Point of View: Environmental emperors with no clothes

Just before President Biden approved the Willow Project, a couple of environmentalists and an oil industry representative debated the pros and cons of the project on KSKA Public Radio.

The environmentalists complained that the production and combustion of all that oil would release about 239 million metric tons of climate pollution over 30 years.

While true, here is the thing: According to a Greenpeace Canada publication, published 17 May, 2021, “The amount of climate-polluting greenhouse gases emitted per barrel of Canada’s Tar Sands oil can be 30% higher than conventional oil.” (310 million metric tons for the same amount over time.)

Willow is low-sulfur light conventional oil. Bottom line: Oil remaining in the Canadian tar sands will never run out. Canadian tar sand oil will fill any market demand we don’t fill with lighter oil. Weaning ourselves off of our fossil fuel addiction is going to take a while. Until then, we are going to burn oil from somewhere. Far better we burn more Willow light and less Canadian tar. The environmentalists know that part, but they didn’t bother to mention it. Read Greenpeace’s article.

Arguing in favor of Willow was Kara Moriarty, president & CEO of the Alaska Oil & Gas Association. Moriarty was equally pontificating with no clothes. As she always does, over and over, she said how expensive it is to explore and drill, and produce on Alaska’s North Slope.

On one hand, it does take deep pockets to play in the North Slope big leagues. But here is the thing: What Moriarty knows, but fails to ever mention, giant pools of oil, like Willow and Prudhoe, pools where drillers stick a pipe in the middle of the pool and let it flow, AKA the sweet spot, are no longer found in the Lower 48.

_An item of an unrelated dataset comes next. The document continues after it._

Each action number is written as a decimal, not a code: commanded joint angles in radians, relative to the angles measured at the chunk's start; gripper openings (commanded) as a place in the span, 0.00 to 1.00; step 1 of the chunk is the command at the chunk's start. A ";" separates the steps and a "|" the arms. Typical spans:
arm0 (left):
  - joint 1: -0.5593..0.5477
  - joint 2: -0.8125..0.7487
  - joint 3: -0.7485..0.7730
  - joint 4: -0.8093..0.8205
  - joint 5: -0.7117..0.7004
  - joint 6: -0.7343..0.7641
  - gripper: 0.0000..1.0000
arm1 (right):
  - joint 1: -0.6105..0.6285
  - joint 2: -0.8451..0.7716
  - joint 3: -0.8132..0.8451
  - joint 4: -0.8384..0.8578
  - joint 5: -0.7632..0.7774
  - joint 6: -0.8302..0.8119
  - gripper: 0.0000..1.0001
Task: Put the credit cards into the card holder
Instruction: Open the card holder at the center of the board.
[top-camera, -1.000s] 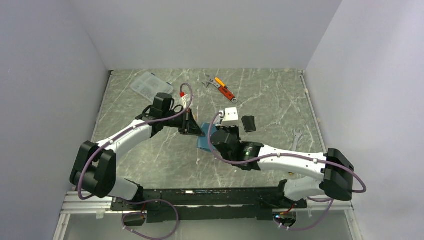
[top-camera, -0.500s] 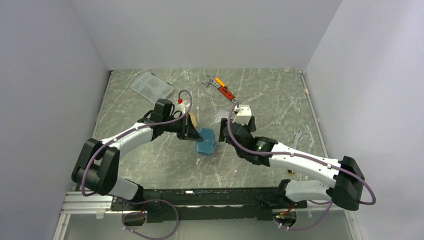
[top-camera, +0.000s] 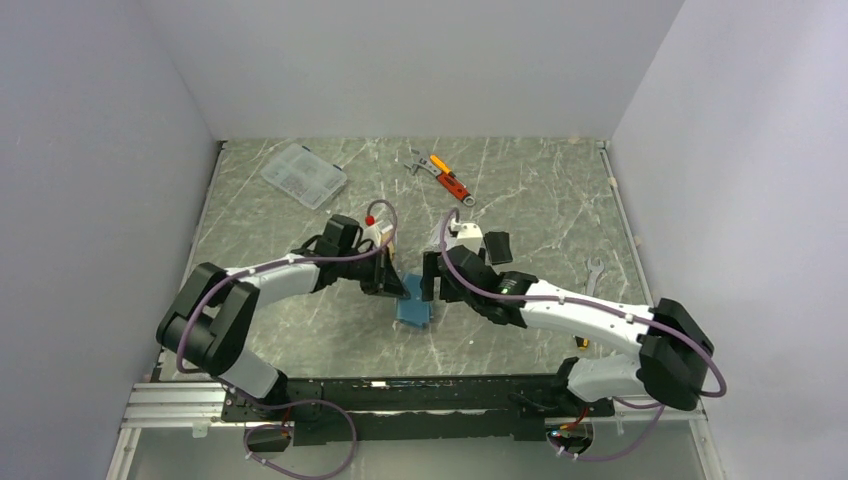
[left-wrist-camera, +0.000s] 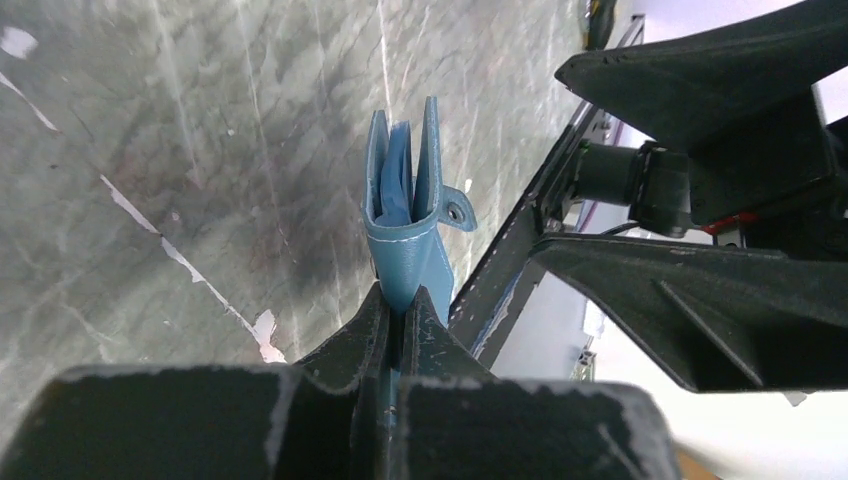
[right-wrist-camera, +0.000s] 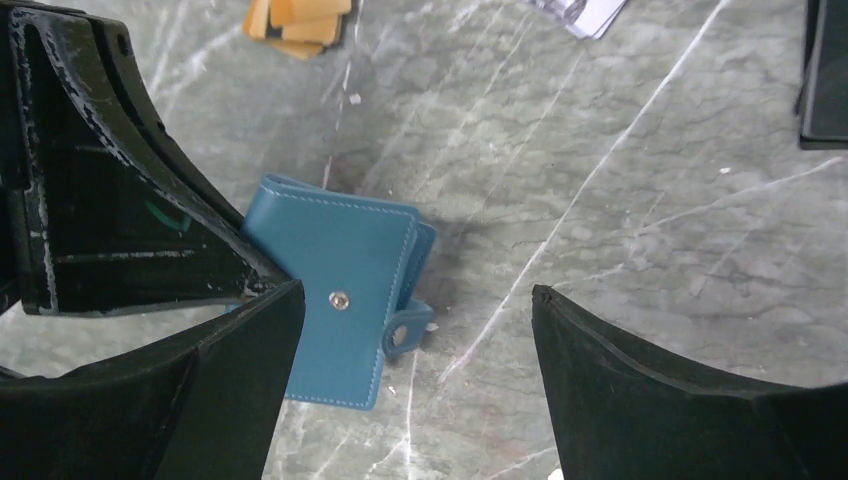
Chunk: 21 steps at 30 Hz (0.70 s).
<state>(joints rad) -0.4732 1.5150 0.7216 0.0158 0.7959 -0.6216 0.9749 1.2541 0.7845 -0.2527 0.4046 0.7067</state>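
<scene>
The orange-gold credit cards (right-wrist-camera: 295, 20) and a silver-grey printed card (right-wrist-camera: 580, 8) were cut off at the top edge of the right wrist view. Since half a second earlier, the right gripper (right-wrist-camera: 415, 295) had swung in over the small teal-blue folding card holder (right-wrist-camera: 335, 285), spread wide and empty. The left gripper (left-wrist-camera: 402, 300) pinched the holder's edge tight, near the middle of the grey marble table (top-camera: 540, 200).

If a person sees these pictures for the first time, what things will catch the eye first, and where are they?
The teal card holder stands out near the middle of the table, pinched at one edge by the left claw and gaping slightly. The right claw hangs wide open close to it. At the top of the right wrist view, orange credit cards lie in a small pile.
</scene>
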 joint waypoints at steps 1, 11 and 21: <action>-0.048 0.057 -0.013 0.067 -0.036 0.001 0.00 | 0.004 0.070 0.034 0.027 -0.069 -0.011 0.85; -0.060 0.081 -0.010 0.042 -0.072 0.008 0.00 | 0.005 0.106 -0.057 0.054 -0.130 0.014 0.73; -0.093 0.098 0.014 -0.058 -0.182 0.052 0.34 | 0.015 0.205 -0.059 0.098 -0.160 0.022 0.69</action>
<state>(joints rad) -0.5476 1.6047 0.7109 0.0101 0.6655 -0.5987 0.9836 1.4338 0.7147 -0.2031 0.2508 0.7120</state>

Fracking oil from rock is all that’s happening in the Lower 48. It easily requires 100 or more fracking wells to match the big prize of one good North Slope well. The cost of producing a barrel of Prudhoe’s oil and delivering it to a West Coast refinery through a paid-for pipeline is approximately one half of what it costs to frack a barrel of Texas crude from a Texas field, and deliver it to a Texas refinery.

Bottom Line: When found, the giant pools of oil on Alaska’s North Slope are enormously profitable, and because of people like Moriarty, Alaska, and you, have never received a fair share of those profits.

Ray Metcalfe rough-necked and drilled on the North Slope in the early 1970s. He was in the Legislature in the 1970s and 1980s. He chaired the House State Affairs Committee and co-authored the legislation establishing the investment strategy for Alaska’s permanent fund, and he was the former legislator whistle-blower that brought down Veco owner Bill Allen’s bribery scheme and put Bill Allen and six legislators in jail. He lives in Anchorage.